"Tapi aku takut suntik Mbok. Bagaimana kalau Paimo saja,?"
"Lah, sing ate sunat sopo, sing suntik sopo, pelo" Sambil memukul Pundak Kabul
"Wis-wis, aku juga baru ada uang lebih ini. Ini bu buat biaya-biaya pembetulan." Pak Sarmin menyodorkan tiga lembar lima puluh ribuan dan beberapa lembar lima ribuan.
"Sebenarnya, dulu, setelah Bapakmu mencari kayu sama paimo dulu dan menginjak hewan aneh, malamnya aku bermimpi bertemu Mbah Wekmu, katanya, kelak anakmu yang lahir adalah laki-laki dan Kalau bisa sebelum umur satu tahun sunatlah dia, karena kalau melebihi satu tahun, kemaluannya akan berbentuk aneh."
"Dan jangan lupa, ingatkan Suamimu, untuk tidak lagi mengambil pohon kering di tanah rampasan kompeni itu, cari di kebun atau di sungai dekat rumah. Jangan sekali-kali main ke hutan itu, sengketa terus isinya." Tambah Mbok Sinap menyampaikan mimpinya ketemu Kakek Kabul
"Wah, Bapak berarti nyolong kayu? Dan akhirnya kemaluanku rompang begini." Kabul menundukkan kepalanya sedih, kepala itu memandangi kepala yang lain di dalam sarungnya. "Kamu yang sabar ya kepala, besok kamu dibetulin"
"Wis, ayo makan, aku wis tobat, lagian sekarang aku juga ndak pernah cari kayu ke hutan itu, tapi ke gunung Limbuk." Bela Pak Sarmin.

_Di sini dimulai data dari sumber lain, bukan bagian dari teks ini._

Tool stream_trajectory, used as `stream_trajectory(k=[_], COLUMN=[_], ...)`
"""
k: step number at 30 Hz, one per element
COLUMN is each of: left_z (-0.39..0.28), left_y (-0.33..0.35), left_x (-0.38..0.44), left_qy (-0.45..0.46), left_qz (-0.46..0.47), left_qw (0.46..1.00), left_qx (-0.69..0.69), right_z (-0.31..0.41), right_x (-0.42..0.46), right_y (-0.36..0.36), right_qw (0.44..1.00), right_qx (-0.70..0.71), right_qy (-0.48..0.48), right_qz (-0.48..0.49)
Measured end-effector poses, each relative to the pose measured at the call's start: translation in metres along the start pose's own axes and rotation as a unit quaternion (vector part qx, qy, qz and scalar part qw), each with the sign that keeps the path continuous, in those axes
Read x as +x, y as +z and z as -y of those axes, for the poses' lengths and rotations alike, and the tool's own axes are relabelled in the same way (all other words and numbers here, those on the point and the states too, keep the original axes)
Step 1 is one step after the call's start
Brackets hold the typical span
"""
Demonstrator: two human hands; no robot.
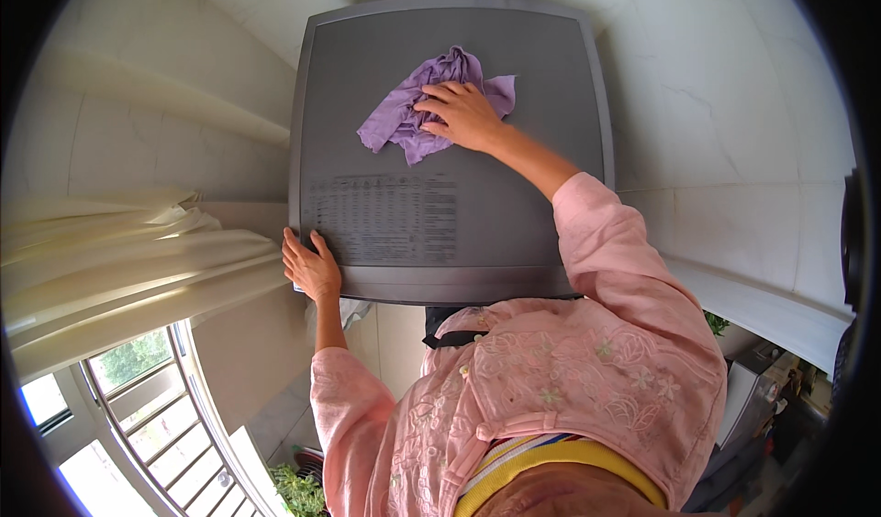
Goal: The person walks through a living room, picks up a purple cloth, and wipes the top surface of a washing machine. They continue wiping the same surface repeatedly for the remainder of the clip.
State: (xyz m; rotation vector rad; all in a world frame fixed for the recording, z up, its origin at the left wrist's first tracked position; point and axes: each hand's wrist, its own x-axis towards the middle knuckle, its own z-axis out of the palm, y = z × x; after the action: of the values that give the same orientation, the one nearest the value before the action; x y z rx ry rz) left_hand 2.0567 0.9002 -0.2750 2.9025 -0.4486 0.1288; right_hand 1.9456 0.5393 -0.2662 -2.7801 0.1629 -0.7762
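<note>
A grey appliance top (509,221), likely of a washing machine, with a printed chart on its left front part, lies before me. My right hand (464,114) presses on a crumpled purple cloth (402,114) on the upper middle of this surface, fingers bent into its folds. The cloth spreads out to both sides of the hand. At the front left corner my left hand (312,262) rests on the edge, thumb on the top and fingers along the side, holding no loose object.
A cream curtain (227,252) hangs at the left, above a barred window (165,421). Marble-patterned wall tiles (723,125) stand close behind and to the right. A green plant (299,489) is at the lower left. Various items (750,386) stand at the lower right.
</note>
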Motion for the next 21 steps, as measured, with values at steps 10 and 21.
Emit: stream_trajectory(k=[10, 21], left_z=[0.009, 0.002], left_y=[0.005, 0.000], left_x=[-0.002, -0.001], left_qy=[-0.008, -0.003], left_qz=[0.002, 0.004], left_qw=[1.000, 1.000], left_qx=[0.001, 0.004], right_z=[0.032, -0.024], right_x=[-0.093, -0.126], right_y=[-0.068, -0.054], right_qw=[0.972, 0.976], right_qx=[-0.017, -0.072], right_qy=[0.184, 0.198], right_qz=[0.143, -0.047])
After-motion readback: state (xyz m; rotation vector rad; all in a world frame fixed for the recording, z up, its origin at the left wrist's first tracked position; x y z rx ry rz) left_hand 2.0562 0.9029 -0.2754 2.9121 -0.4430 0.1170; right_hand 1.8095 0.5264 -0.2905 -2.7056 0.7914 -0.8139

"Hah, podo ae, nyolong kayu" Serga Paimo
"Wis,wis, ayo mangan maneh, ndang turu. Sesuk do sekolah" Ucap Mbok Sinap
_________
Siang itu, setelah Kabul pulang dari sekolah, ia lalu pergi ke Pak Mantri bersama Mbok Sinap. Ia benar-benar disunat, dibetulkan ndlawir-ndlawirnya. Tak terasa sakit, bahkan setelah selesai disunat, Kabul menggunakan sarung dan petat sebagai pelindung kemaluannya, agar tak bergeser dengan sarung. Ia jalan kaki, bersama Mbok Sinap, sesampainya di rumah, Mbok Sinap membaca doa, mulutnya komat-kamit dan mengusapkan tangannya ke kemaluan Kabul, lalu terucap "Dadio kayu sing apik, dadio bibit sing beneh, dadio uwong sing sembodo, dadio prio lan wanito sing asah asih lan asuh, bussss," Ia meniup kemaluannya Kabul lalu menutup sarungnya lagi.